Exercise requirements:
For every line below, restate it exactly and drop the images.
(Supplied data begins)
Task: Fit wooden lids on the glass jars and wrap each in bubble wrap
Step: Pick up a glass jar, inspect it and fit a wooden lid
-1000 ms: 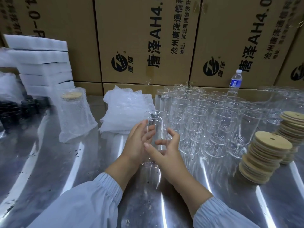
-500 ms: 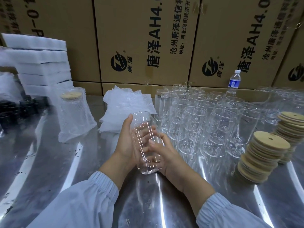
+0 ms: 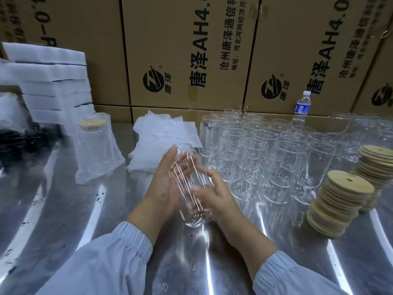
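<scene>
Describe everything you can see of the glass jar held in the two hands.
The glass jar is clear, smooth and looks empty, with no lid on it. It is tilted, its open mouth pointing up and away and its rounded base toward the person, just above the shiny metal table. The left hand cups its left side with open fingers; the right hand presses flat against its right side. Bright light streaks run along its wall.
</scene>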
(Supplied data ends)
Solution to the exercise:
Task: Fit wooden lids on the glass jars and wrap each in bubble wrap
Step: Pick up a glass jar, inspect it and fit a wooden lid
-1000 ms: 
-500 ms: 
+0 ms: 
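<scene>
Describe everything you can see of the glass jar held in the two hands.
The glass jar is clear, smooth and looks empty, with no lid on it. It is tilted, its open mouth pointing up and away and its rounded base toward the person, just above the shiny metal table. The left hand cups its left side with open fingers; the right hand presses flat against its right side. Bright light streaks run along its wall.
</scene>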

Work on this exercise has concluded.